And? Oskar Eustis's program note articulates that the intention of the play is to dive into these difficult questions without providing an answer, and without designating one voice as the author's proxy. It asks the audience to take the space to listen, to bring empathy to hearing different voices than their own.

It's good to make the space for this discussion, in a landscape where people stop to listen before speaking. For me, however, the play doesn't truly get past the various different talking points I've already read and heard, and the characters themselves aren't fully sketched beyond being the different mouthpieces for those talking points (Reuven, the most ardent defender of the existence of Israel, exists for one scene only and then is neatly packed away in his mouthpiece box. I got the quiet feeling that if he'd gotten any more time, they would have accused the play of being too imbalanced, even though most of the characters are anti-Israel). But maybe this play isn't for me.

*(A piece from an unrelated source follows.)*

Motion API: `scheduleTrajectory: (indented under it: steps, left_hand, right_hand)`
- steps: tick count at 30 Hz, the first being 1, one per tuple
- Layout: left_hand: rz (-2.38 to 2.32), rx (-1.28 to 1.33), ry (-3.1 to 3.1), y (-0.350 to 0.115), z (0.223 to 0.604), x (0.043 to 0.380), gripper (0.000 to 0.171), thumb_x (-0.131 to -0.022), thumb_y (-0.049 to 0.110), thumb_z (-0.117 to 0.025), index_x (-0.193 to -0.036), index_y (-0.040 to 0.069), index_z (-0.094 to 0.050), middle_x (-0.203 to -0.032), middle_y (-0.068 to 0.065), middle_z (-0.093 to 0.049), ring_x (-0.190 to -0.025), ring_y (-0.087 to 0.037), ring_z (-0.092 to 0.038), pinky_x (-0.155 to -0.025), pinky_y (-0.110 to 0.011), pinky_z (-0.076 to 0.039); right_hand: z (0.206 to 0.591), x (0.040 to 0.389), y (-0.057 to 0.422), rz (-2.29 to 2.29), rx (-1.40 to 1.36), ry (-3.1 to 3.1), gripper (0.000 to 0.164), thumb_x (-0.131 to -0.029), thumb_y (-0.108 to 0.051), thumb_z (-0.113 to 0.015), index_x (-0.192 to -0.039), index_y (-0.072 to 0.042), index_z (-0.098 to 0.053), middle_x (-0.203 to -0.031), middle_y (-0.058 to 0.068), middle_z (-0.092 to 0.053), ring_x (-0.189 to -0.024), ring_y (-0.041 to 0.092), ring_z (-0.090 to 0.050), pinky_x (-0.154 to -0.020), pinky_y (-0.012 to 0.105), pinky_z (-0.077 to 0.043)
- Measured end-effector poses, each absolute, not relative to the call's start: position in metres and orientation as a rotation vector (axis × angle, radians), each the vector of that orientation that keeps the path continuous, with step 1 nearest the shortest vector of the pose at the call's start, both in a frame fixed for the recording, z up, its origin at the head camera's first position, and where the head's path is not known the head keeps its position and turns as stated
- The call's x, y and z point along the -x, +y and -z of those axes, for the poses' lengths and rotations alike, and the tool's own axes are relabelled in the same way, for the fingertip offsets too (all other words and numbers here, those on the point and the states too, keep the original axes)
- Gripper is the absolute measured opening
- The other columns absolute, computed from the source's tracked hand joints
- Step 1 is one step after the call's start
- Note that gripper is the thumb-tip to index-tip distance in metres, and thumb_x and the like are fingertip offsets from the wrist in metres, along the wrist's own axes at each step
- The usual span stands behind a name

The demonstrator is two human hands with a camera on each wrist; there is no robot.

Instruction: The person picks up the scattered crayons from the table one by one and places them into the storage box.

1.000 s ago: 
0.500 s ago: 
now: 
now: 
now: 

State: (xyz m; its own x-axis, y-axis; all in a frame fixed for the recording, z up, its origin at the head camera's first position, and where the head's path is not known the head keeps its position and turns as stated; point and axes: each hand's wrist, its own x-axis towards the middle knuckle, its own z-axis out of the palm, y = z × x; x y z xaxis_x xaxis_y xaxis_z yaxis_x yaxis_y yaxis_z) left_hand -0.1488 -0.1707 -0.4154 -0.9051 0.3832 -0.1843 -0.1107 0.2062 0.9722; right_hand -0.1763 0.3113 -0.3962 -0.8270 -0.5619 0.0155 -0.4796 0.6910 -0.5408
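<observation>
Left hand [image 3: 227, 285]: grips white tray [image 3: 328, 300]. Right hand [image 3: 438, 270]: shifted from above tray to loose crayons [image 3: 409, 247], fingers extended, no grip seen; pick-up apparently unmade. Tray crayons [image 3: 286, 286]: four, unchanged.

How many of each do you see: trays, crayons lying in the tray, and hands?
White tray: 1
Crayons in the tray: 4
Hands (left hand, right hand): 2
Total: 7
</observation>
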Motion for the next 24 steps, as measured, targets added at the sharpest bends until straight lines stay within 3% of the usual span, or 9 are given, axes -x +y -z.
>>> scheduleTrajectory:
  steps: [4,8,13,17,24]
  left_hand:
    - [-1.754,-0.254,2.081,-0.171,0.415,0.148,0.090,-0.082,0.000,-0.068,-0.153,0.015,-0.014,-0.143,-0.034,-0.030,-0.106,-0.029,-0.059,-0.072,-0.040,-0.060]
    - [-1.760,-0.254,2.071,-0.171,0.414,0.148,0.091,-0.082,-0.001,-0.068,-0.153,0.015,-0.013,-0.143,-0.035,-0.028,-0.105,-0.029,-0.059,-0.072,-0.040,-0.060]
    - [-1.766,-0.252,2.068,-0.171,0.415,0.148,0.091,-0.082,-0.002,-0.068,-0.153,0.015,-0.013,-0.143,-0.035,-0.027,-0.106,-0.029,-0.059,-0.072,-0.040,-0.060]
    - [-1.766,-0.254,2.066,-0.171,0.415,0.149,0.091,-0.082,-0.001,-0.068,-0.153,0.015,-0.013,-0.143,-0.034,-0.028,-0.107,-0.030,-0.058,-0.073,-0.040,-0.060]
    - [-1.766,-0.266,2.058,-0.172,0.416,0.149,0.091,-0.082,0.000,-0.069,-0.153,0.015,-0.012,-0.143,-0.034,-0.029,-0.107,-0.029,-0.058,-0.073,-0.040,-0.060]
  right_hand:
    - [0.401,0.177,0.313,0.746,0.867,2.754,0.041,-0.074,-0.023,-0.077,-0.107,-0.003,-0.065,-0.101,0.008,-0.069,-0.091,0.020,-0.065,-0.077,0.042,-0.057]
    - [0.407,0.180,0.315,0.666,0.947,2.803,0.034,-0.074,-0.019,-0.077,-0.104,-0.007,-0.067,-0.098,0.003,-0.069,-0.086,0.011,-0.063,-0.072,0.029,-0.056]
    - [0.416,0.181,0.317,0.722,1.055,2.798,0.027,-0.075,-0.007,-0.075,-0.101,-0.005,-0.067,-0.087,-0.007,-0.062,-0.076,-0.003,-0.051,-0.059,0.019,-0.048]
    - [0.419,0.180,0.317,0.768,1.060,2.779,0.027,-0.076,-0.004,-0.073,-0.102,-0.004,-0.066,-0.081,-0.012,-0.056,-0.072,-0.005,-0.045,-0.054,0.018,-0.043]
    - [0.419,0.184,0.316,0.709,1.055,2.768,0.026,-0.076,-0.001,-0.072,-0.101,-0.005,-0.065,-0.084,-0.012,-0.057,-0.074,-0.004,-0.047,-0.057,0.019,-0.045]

Maybe it's for that person in the back row the night I went, the person who clapped every time a character spoke one of the dog whistle talking points: those phrases that sound like criticism of Israel but are actually invoking centuries-old tropes and propaganda. (I hate that I have to do this because it should be obvious, but much like the protagonist Asaf, I know I need to reiterate that criticism of Israel's government is valid and necessary; there's a difference between that and a lot of what's being said right now) So maybe this play is for that person clapping, who's heard only their own talking points; maybe it's to break them out of that bubble and work towards empathy. But I can't say I have high hopes that she heard anything she didn't feel like hearing.

Hanging over all of the proceedings, like a Greek tragedy, is the audience's certain knowledge of the tragedy that is only days away. What we see are the tensions ready to explode, just waiting for their object to do so. I wonder what the sequel to this play might look like.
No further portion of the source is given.